Guys, you should have seen me today! Dancing madly in my kitchen, doing my best cha-cha move and my best rendition of I am so Excited. Because I am so excited and I just can’t hide it! Because of this! Yes, this bibingka you see before you!
Remember when I went through enough rice to feed a nation trying to make bibingka at home? Well, that experiment was, in part, successful. I came up with these mini rice cakes (you can find the recipe –> here) which were not only super cute but also super yummy.

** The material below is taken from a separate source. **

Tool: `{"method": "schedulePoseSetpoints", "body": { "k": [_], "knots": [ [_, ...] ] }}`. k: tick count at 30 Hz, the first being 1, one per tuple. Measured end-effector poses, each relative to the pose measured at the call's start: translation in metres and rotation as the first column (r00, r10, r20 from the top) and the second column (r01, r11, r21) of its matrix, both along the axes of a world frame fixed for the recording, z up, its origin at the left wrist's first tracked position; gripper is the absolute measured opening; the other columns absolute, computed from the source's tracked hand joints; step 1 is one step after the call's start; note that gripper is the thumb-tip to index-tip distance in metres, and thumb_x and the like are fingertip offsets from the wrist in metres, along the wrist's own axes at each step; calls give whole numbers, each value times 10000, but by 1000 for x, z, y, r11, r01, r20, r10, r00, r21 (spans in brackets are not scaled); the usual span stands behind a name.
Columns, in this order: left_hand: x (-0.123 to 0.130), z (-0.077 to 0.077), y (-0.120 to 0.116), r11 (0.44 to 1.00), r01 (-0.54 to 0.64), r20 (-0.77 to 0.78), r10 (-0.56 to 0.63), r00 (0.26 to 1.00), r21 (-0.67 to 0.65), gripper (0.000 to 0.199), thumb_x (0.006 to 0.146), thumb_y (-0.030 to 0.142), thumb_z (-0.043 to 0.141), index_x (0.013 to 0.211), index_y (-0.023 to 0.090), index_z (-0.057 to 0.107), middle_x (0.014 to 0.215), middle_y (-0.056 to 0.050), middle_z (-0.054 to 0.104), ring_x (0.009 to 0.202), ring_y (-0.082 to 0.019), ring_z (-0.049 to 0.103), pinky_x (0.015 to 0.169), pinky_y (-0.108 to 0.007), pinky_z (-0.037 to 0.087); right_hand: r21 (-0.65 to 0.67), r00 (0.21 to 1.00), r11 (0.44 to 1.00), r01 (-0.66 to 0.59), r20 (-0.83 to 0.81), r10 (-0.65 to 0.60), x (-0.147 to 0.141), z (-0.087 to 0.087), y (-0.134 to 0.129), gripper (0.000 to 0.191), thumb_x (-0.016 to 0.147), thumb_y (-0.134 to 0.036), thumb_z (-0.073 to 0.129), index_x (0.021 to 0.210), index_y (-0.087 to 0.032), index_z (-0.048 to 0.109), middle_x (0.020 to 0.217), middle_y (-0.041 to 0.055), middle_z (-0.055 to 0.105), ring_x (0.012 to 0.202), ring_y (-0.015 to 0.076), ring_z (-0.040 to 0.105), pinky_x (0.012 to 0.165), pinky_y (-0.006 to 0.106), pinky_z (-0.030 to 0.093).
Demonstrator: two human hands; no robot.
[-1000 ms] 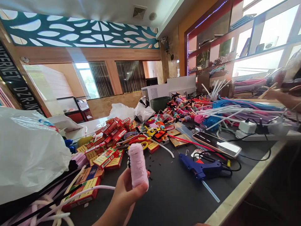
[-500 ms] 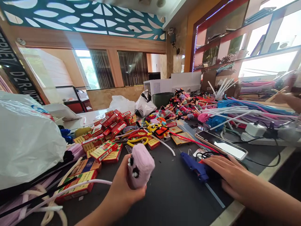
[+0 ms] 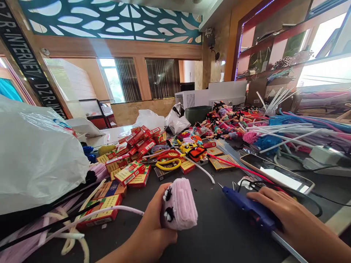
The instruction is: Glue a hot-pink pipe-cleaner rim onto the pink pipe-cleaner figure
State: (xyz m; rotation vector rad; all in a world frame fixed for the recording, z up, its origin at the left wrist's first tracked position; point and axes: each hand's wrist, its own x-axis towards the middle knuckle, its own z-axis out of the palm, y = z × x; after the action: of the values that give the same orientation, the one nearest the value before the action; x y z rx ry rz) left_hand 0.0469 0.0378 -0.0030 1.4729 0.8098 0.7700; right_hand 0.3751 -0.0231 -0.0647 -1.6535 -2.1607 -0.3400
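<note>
Black worktable [image 3: 219, 241]: left hand [image 3: 150, 228] tips pink pipe-cleaner roll [image 3: 180, 204] further.

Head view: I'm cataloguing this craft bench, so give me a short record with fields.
left hand: holds a pink pipe-cleaner figure with black eyes
right hand: lies on a blue hot glue gun
nearby: a smartphone, printed cardboard boxes
farther: pipe-cleaner dolls, a white plastic bag
surface: dark work table
</note>
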Motion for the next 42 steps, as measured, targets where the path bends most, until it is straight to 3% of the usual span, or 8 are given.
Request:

Why partly successful? Although I achieved the aroma and flavor unique to freshly-milled galapong, I don’t think I quite hit the mark in terms of the authenticity I was aiming for. First of all, I used evaporated milk in the recipe and commercial bibingka do not use this kind of milk as it is not financially practical. Coconut milk or parts coconut milk and water is what is traditionally used as liquid. Second, I developed the recipe with eggs as an integral ingredient to bringing the batter together when in fact, the bibingka sold on the streets during Christmas is but a simple galapong batter made with ground rice and coconut milk or water. Drawing from childhood memories, I remember eggs are only added in per customer’s request and usually with additional charge. For a few more pesos, I remember having my bibingka the espesyal way with eggs beaten into the batter as well as toppings such as salted eggs and cheese baked in the rice cake.
Traditional bibingka is cooked in terra cotta pots lined with banana leaves, with hot coals positioned on both top and bottom of the pots as the heat source. As we are baking this bibingka in a regular oven, it lacks the characteristic charring obtained from cooking in these specialized clay pots. You can, however, mimic that charring by placing the bibingka after it has set in the broiler for a short minute or two. Other than that, I assure you this bibingka recipe comes pretty close to those that line our streets during the Christmas season. It’s soft and spongy and extra special with all the trimmings. Give it a try and let me know what you think.
- 2 cups rice flour
- 1 cup sugar
- 2 tablespoons baking powder
- ½ teaspoon salt
- 1 (13.5 ounces) can coconut milk
- 2 tablespoons butter, melted
- 5 eggs, beaten
- 2 salted eggs, peeled and sliced lengthwise
- 2 ounces cream cheese, sliced thinly (you can substitute cubed kesong puti or shredded queso de bola)
- Margarine, softened
- Grated mature coconut (niyog)
- Sugar to taste
- Banana leaves
- 2 Aluminum pie pans
- Rinse banana leaves under warm water and trim away thick edges. Cut leaves into about 10-inch diameter rounds (large enough to cover bottom and sides of baking pan). Quickly pass and heat leaves over stove flames for a few seconds or until just softened. Line pie pans with the leaves, making sure they are intact with no rips.
- In large bowl, combine rice flour, sugar, baking powder and salt. Whisk together until well dispersed.
- In another bowl, combine coconut milk and butter and stir until blended. Add to rice flour mixture and gently stir until batter is smooth. Add beaten eggs and stir until blended.
- Divide mixture and pour into the prepared pie pans. Arrange egg and cheese slices on top. Bake in a 350 F oven for about 20 to 25 minutes or until golden and toothpick inserted in the middle comes out clean. If desired, place under the broiler for about 1 minute or until nicely charred.
- Remove from heat and spread margarine on top. Garnish with grated coconut and sprinkle with sugar to taste. Serve hot.